Ya estoy en casita y hoy tengo pocas ganas de trabajar en el proyecto así que os contare el segundo día de mi viaje.
Nos quedamos en Venecia. Llegamos por la noche y decidimos dormir en un Hotel. Estaba a los pies de uno de los canales de está increíble ciudad. Era muy bonito, decorado con máscaras y lámpara un poco estrafalarias.
A la mañana siguiente era el cumpleaños de nuestro compi de viaje y hacía un día estupendo con sol y calorcito. Habíamos quedado con una amiga Italiana que nos iba a enseñar la ciudad. Ya que ella estudiaba allí. Nos dimos un buen pateo después de tomar unos capuchinos pero vimos la ciudad de punta a punta. La comida la hicimos en una plaza, compramos una pizza que la caja no cerraba de los grande que era, ha sido la mejor pizza de mi vida.
De sorpresa trajo unos pasteles preparados por ella para celebrar el cumpleaños, estaban muy buenos y además eran muy originales. Sobre las dos se marcho nuestra amiga, así que nos quedaba toda una tarde y parte de la noche para seguir disfrutando de la ciudad. Yo no podía marcharme de la ciudad sin visitar el Puente de Calatrava. Ya que ningún italiano está contento con el, y les doy la razón. No está nada adaptado al paisaje veneciano, es un pegote entre tanta belleza. No es feo si lo sacamos de ese marcho, pero es mi opinión. Está al lado de las estación de tren.
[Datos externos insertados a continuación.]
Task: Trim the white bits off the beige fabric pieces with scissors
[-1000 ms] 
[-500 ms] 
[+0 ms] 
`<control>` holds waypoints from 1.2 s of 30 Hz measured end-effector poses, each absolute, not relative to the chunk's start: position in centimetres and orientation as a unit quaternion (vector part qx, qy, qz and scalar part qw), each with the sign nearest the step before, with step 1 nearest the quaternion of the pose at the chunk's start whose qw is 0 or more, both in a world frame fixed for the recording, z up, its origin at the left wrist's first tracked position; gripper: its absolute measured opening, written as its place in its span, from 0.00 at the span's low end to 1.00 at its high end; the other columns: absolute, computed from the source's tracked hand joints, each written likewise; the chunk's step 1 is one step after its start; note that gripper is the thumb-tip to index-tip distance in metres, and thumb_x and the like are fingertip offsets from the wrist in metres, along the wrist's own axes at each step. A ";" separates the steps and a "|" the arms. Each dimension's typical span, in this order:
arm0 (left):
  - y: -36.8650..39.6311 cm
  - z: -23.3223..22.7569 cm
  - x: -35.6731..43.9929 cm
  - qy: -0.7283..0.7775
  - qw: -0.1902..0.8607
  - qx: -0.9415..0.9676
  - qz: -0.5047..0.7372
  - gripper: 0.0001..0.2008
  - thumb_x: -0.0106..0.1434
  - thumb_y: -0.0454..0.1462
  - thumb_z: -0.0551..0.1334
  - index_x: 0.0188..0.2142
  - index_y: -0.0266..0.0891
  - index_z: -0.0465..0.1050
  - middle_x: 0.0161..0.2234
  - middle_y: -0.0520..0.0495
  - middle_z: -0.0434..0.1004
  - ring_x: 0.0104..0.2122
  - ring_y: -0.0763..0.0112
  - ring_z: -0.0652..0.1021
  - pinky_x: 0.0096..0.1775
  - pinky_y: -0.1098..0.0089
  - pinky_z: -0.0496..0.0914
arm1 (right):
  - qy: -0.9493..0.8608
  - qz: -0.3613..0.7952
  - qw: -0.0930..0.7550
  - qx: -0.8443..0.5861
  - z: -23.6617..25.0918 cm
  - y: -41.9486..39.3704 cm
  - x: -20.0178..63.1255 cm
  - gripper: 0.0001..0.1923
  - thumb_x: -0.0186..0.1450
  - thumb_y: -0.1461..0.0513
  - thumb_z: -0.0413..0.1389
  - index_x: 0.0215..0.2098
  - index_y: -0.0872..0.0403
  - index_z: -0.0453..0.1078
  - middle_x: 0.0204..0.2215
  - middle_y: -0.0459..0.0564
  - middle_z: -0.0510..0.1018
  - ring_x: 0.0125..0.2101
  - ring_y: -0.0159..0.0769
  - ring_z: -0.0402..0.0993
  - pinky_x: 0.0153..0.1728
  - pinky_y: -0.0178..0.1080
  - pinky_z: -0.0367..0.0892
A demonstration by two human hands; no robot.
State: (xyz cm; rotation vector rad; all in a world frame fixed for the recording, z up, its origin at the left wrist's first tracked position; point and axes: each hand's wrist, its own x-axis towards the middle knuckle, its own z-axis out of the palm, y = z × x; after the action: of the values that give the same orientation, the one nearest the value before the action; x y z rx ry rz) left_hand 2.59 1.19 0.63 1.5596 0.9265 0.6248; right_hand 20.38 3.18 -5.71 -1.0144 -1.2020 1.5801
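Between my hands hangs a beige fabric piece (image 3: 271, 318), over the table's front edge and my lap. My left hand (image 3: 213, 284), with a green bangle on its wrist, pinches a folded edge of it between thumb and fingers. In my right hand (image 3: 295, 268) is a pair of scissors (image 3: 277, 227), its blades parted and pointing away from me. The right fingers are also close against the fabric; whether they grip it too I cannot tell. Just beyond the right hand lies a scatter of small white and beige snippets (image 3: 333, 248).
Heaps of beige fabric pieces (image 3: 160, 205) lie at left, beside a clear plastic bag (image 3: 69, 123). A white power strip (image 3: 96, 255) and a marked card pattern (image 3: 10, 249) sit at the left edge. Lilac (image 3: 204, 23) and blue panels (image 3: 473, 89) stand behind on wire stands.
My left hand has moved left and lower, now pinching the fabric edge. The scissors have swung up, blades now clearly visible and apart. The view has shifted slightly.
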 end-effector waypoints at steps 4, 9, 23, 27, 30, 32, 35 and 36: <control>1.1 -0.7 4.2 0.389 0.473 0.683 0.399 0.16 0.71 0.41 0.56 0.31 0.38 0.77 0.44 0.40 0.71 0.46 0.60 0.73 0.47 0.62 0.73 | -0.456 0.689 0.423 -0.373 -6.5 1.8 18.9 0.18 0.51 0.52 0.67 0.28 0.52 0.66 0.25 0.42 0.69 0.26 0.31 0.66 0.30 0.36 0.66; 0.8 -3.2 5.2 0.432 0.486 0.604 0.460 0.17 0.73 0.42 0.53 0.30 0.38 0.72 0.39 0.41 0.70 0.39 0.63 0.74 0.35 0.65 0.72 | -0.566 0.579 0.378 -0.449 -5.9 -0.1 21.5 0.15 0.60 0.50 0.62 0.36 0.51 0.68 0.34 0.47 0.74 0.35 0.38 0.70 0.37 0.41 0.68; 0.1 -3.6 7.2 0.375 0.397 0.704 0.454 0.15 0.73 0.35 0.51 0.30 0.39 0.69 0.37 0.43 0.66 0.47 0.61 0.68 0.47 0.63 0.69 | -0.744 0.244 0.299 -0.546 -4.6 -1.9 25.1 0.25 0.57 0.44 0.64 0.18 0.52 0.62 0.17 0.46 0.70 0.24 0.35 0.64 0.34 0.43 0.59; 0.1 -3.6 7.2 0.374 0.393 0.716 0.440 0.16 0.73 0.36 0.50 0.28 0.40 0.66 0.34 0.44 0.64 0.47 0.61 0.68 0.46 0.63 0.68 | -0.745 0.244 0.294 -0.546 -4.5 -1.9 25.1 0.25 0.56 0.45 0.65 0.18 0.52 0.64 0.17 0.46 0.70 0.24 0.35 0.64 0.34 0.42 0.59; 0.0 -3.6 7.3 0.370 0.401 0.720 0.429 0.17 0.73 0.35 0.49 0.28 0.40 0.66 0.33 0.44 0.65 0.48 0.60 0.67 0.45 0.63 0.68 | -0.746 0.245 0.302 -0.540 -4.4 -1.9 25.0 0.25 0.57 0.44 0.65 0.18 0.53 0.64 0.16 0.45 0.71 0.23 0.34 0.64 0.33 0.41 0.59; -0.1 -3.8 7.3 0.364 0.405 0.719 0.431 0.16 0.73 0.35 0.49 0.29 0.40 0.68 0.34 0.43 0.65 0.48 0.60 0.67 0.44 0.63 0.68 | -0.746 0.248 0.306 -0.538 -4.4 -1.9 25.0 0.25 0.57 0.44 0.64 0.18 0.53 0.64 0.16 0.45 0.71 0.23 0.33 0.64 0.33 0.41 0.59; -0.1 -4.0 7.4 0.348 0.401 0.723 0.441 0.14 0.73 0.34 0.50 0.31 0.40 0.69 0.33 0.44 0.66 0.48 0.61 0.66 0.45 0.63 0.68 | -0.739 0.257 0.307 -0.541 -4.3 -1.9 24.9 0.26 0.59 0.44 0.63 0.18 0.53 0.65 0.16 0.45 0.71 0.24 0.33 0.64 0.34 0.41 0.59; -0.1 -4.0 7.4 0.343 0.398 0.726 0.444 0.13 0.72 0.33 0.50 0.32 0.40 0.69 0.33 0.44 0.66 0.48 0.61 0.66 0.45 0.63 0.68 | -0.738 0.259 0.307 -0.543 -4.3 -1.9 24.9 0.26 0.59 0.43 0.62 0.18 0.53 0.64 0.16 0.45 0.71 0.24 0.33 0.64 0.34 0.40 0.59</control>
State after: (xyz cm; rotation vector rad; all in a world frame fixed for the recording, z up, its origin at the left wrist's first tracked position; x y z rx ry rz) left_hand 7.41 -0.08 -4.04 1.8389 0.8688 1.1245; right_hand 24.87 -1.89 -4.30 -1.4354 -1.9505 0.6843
Cuando ya no pudimos más decidimos sentarnos en la Plaza de San Marcos, es mágica por el día y por la noche. Estar sentados mirando el agua y ver como anochecía y luego pasar un ratito más en la plaza hace que el descanso valga por 1000.
Decidimos cenar en algún bar que tuviera wifi y apurar al máximo el tiempo, porque hasta la madrugada no salía el tren y empezaba a hacer fresquito. Decimos volver al hotel en barco nos costo unos 7€ pero merecía la pena pues nos dejo en la misma puerta. El hombre del hotel nos dejo quedarnos allí, nos invito a café que esta ya era mi tercer café del día. Estábamos tan cansados... Pero como siempre en todo viaje hay una anécdota y la nuestra fue comparar máscaras desde el segundo día, así que cargamos con las máscaras toooodo el viaje. Parecíamos una feria, jajaja.
El pacto no fue fácil porque teníamos que repartir los sacos y uno llevar la caja. Pero todo se solucionó y nos fuimos a por nuestro tren directos a una nueva ciudad.